=== Requirement ===
As the answer, give a copy of each line below that includes the word "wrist".

=== Dataset content ===

····················

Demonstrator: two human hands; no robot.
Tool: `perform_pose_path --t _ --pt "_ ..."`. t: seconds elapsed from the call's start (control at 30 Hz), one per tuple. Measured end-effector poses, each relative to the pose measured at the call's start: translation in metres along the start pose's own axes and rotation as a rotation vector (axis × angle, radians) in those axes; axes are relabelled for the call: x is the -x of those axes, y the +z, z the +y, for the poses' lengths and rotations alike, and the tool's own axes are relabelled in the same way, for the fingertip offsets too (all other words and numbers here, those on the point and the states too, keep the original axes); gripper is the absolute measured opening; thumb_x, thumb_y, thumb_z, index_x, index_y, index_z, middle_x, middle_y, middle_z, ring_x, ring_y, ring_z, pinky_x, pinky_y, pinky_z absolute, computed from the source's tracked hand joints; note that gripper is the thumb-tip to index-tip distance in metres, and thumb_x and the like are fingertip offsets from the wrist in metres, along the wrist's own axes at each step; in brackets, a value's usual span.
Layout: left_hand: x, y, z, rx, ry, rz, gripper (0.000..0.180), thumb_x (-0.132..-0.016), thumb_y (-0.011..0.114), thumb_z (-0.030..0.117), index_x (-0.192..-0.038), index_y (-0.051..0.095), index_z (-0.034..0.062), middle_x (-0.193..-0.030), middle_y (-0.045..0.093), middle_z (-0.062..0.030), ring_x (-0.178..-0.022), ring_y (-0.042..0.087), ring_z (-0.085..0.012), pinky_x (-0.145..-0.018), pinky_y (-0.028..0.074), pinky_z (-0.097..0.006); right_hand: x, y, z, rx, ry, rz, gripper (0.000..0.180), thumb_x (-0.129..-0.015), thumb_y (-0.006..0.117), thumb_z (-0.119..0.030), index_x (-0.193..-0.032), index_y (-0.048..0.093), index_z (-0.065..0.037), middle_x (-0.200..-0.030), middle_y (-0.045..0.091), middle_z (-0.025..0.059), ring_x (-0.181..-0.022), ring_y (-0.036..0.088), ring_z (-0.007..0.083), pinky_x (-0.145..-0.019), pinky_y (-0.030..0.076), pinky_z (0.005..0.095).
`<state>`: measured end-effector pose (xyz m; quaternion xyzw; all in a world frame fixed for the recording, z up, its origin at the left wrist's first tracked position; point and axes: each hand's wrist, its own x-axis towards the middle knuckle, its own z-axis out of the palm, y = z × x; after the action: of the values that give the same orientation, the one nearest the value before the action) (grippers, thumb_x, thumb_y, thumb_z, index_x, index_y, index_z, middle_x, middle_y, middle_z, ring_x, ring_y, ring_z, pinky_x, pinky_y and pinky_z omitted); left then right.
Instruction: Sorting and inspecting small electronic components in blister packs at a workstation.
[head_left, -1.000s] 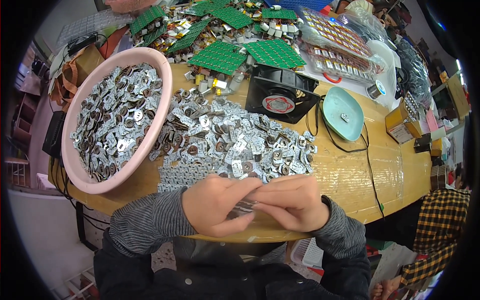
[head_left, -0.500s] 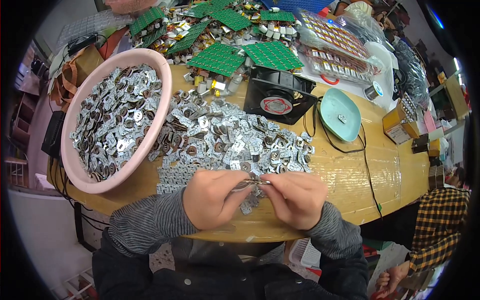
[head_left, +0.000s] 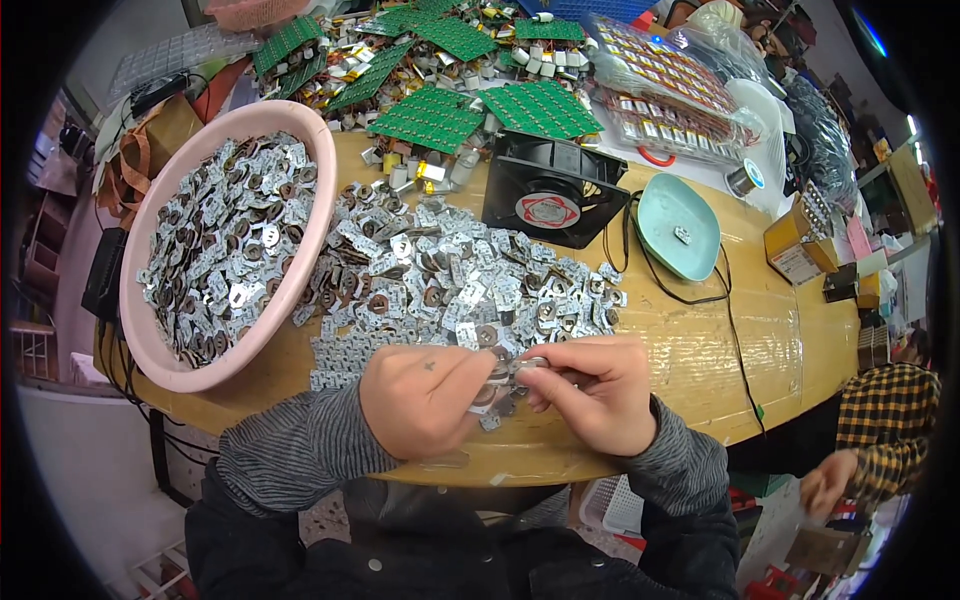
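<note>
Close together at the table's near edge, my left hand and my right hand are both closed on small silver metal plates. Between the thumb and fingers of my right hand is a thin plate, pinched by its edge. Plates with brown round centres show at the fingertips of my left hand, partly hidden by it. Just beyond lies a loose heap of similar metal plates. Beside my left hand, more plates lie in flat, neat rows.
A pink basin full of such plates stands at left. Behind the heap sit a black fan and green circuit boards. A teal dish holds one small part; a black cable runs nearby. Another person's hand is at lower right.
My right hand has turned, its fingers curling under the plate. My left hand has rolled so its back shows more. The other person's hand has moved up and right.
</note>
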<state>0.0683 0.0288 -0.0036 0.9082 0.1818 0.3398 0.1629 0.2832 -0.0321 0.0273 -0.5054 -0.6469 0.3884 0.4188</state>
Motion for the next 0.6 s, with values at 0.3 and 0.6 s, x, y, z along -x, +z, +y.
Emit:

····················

=== Exercise answer ===
Tool: `perform_pose_path --t _ --pt "_ ..."`. t: seconds elapsed from the call's start (control at 30 Hz), one per tuple. Measured end-effector poses, each relative to the pose measured at the call's start: translation in metres along the start pose's own axes and rotation as a rotation vector (axis × angle, radians) in those axes; axes are relabelled for the call: x is the -x of those axes, y the +z, z the +y, for the poses' lengths and rotations alike, and the tool's own axes are relabelled in the same way, for the fingertip offsets too (all other words and numbers here, those on the point and the states too, keep the original axes); gripper is the absolute measured opening; thumb_x, thumb_y, thumb_z, index_x, index_y, index_z, middle_x, middle_y, middle_z, ring_x, ring_y, ring_z, pinky_x, pinky_y, pinky_z absolute, computed from the source's tracked hand joints; note that gripper is the thumb-tip to index-tip distance in metres, and thumb_x and the like are fingertip offsets from the wrist in metres, along the wrist's own axes at each step; in brackets, a value's usual span.
`<state>`: measured end-effector pose (xyz m; quaternion xyzw; all in a world frame fixed for the recording, z up, its origin at the left wrist's first tracked position; point and axes: each hand's wrist, its own x-axis towards the middle knuckle, its own z-axis out of the palm, y = z × x; after the action: of the values that give the same orientation, the one nearest the value before the action) (grippers, thumb_x, thumb_y, thumb_z, index_x, index_y, index_z, middle_x, middle_y, middle_z, ring_x, ring_y, ring_z, pinky_x, pinky_y and pinky_z omitted); left then right.

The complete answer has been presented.